Busy, even boisterous: The second Via Napoli has phenomenal pizza.
Busy, even boisterous: The second Via Napoli has phenomenal pizza.Wolter Peeters

Italian$$

"Excessive shouting and unwanted noise will not be tolerated." We can't decide if the sign at this second branch of what many declare Sydney's best pizzeria is a joke or whether our definition of noise is simply different to that of Luigi Esposito and his boisterous team.

We've booked for an early dinner - in at 5, out by 6.30 - and the place fills fast (it's one big room here, in contrast to the nooks-and-crannies, mostly outdoors Lane Cove restaurant). The volume rises quickly even though punters are muted by mouthfuls of Napoli's culinary gift to the world (pizza!). There are heads-up hoots and cheers as wooden boards carrying two-metre-long pizzas are ferried from kitchen to table, and raucous singalongs of "tanti auguri a te!" for those celebrating birthdays.

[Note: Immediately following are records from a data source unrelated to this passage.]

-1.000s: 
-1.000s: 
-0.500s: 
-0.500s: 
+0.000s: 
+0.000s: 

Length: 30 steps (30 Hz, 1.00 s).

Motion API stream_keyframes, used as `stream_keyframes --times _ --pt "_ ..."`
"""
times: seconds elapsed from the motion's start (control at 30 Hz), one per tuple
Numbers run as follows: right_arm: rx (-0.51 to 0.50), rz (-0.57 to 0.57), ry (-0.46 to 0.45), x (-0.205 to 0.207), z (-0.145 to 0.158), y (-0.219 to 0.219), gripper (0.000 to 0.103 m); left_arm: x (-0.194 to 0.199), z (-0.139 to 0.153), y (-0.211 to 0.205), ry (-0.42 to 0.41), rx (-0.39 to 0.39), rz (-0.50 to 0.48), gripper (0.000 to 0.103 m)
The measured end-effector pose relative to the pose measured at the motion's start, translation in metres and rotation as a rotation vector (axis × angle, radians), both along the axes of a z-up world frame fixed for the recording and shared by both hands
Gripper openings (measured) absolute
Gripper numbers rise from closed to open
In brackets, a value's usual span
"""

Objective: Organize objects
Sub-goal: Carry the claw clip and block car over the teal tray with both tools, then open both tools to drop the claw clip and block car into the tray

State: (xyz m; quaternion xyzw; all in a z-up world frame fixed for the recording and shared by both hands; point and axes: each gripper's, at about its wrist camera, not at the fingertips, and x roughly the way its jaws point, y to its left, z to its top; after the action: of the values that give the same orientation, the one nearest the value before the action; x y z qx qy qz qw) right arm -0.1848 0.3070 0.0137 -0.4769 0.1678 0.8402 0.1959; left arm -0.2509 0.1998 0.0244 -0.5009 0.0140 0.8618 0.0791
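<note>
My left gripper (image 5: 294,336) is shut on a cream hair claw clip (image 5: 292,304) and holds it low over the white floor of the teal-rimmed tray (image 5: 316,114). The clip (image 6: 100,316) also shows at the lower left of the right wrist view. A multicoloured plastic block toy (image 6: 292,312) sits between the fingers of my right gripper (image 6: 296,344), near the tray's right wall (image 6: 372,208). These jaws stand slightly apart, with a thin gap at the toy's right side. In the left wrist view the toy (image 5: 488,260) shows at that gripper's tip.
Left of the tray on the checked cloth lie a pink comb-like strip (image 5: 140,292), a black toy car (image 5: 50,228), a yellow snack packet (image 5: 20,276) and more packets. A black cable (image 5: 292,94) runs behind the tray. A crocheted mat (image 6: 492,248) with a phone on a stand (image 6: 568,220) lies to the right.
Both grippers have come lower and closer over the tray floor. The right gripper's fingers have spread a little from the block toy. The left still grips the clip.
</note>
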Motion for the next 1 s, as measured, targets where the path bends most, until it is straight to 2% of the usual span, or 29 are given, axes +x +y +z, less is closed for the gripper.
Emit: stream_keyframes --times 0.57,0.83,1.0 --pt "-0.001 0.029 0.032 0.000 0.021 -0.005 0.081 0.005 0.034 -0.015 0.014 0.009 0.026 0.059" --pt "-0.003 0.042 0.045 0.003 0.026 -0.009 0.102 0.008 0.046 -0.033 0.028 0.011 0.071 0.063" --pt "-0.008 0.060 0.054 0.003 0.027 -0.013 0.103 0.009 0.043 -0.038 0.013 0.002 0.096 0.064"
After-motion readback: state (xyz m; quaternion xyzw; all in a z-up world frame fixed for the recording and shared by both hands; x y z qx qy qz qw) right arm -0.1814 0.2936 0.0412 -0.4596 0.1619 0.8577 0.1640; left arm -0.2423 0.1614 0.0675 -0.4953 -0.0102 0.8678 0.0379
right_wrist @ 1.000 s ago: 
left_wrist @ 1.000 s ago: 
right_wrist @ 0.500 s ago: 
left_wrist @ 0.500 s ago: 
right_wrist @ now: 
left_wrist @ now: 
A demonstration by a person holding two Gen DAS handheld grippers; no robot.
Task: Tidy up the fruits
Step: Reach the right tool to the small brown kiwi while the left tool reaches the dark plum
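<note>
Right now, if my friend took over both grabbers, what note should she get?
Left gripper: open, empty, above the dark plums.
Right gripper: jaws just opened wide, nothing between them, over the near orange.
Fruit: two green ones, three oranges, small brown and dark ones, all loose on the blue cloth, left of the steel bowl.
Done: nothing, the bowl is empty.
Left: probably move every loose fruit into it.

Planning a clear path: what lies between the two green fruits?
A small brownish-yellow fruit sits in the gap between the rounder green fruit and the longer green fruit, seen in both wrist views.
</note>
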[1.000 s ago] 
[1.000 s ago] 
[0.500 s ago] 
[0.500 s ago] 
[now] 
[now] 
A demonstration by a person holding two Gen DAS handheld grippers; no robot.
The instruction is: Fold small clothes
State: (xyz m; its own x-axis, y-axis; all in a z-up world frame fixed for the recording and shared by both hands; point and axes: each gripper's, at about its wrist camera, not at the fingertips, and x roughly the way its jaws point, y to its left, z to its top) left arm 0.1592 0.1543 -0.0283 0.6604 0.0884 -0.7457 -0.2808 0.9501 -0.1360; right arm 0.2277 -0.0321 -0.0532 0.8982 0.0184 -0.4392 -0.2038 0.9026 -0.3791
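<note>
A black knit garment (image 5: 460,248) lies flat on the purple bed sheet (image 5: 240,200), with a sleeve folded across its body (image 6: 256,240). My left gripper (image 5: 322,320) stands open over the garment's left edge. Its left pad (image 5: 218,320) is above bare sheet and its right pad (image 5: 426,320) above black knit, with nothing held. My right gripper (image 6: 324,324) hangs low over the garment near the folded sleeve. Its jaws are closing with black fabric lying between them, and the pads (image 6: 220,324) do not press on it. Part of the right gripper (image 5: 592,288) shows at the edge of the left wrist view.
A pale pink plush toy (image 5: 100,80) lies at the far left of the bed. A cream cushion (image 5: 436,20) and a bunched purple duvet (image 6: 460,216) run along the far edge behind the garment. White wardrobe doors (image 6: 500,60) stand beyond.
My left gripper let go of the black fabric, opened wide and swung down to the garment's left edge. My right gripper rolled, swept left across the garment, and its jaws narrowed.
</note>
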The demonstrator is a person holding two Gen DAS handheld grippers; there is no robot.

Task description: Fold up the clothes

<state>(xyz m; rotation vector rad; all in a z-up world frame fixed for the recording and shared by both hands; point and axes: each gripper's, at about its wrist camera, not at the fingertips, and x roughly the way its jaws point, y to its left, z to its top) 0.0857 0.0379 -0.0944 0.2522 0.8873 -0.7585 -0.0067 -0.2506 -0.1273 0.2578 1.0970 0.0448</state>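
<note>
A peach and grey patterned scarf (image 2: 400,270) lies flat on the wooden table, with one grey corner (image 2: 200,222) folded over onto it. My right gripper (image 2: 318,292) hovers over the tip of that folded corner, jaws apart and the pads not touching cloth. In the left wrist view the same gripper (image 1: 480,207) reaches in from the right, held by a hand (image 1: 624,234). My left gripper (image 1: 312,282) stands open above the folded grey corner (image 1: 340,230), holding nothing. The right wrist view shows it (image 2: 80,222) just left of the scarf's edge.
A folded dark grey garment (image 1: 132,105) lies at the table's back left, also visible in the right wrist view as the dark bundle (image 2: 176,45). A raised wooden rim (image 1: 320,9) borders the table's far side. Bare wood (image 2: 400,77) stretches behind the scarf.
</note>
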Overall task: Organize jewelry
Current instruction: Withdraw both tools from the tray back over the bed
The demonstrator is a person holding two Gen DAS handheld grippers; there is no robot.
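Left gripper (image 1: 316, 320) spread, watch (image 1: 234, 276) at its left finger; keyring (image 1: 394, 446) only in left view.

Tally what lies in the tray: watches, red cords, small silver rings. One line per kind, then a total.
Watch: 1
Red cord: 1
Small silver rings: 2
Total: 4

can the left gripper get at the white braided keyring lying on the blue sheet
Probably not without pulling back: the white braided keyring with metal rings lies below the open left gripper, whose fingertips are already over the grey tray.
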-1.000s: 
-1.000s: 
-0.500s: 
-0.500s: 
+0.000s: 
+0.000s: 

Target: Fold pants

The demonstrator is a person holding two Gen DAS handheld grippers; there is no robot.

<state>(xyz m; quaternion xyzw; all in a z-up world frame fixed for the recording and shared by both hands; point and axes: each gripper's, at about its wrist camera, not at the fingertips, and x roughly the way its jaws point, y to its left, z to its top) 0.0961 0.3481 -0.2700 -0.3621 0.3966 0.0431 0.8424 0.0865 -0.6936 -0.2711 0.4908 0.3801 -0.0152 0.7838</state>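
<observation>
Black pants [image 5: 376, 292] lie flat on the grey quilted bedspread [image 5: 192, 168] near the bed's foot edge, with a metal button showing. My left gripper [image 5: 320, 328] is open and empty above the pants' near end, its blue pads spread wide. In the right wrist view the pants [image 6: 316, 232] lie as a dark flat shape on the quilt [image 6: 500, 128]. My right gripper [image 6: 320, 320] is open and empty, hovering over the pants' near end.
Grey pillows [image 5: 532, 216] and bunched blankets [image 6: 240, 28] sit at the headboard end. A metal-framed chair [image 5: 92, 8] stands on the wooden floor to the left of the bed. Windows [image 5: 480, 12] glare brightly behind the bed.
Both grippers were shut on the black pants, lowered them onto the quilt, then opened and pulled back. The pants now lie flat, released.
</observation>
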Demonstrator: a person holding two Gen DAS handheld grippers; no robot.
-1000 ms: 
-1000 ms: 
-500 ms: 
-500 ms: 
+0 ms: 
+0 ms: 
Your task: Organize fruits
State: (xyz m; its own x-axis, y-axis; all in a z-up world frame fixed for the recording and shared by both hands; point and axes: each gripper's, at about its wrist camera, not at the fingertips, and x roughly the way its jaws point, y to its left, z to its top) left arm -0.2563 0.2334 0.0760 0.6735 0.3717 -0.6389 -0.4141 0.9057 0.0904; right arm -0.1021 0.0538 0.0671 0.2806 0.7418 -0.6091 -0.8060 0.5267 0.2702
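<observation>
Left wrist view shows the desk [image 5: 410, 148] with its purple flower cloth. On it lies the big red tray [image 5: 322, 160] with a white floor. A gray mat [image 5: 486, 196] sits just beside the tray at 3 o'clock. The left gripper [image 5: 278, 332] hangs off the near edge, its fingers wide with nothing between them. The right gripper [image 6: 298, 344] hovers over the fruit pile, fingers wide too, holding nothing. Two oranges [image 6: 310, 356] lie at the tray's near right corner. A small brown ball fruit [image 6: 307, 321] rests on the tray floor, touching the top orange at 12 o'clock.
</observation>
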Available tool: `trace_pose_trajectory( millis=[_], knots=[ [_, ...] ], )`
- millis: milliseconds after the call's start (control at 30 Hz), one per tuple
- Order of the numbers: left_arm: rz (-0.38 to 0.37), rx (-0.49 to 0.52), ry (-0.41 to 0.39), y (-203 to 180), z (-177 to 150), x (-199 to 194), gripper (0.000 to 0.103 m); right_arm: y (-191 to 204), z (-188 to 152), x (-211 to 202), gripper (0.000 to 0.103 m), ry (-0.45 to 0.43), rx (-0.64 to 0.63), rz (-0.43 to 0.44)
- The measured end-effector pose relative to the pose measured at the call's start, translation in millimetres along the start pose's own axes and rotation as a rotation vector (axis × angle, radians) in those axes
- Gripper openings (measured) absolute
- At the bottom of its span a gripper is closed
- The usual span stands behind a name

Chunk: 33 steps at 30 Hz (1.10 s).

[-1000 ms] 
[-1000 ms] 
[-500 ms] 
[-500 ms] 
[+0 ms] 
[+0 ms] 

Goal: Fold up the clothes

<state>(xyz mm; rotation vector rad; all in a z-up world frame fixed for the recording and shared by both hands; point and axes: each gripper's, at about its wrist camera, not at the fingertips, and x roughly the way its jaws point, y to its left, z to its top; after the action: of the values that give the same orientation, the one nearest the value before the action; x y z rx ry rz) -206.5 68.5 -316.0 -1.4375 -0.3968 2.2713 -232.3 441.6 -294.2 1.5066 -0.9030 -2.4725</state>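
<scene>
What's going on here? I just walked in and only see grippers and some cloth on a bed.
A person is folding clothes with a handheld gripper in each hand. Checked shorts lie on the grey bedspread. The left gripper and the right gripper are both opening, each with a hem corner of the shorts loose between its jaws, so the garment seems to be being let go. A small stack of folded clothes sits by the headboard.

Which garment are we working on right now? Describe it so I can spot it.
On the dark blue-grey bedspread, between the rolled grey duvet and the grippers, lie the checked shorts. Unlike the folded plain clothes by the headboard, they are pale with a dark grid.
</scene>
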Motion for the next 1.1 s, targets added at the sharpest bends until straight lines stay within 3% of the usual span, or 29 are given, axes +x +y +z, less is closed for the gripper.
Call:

Plastered on the back wall is a blown-up black-and-white picture of an 11-year-old Esposito. He's with his nonna making pizze fritte - a Neapolitan street food of deep-fried pizza - and is easily recognisable despite an unimpressed expression. It's not a look you see on the face of the animated pizzaiolo these days - he's thrilled with Via Napoli's success and his growing family (baby No. 2 arrived not long before restaurant No. 2 opened).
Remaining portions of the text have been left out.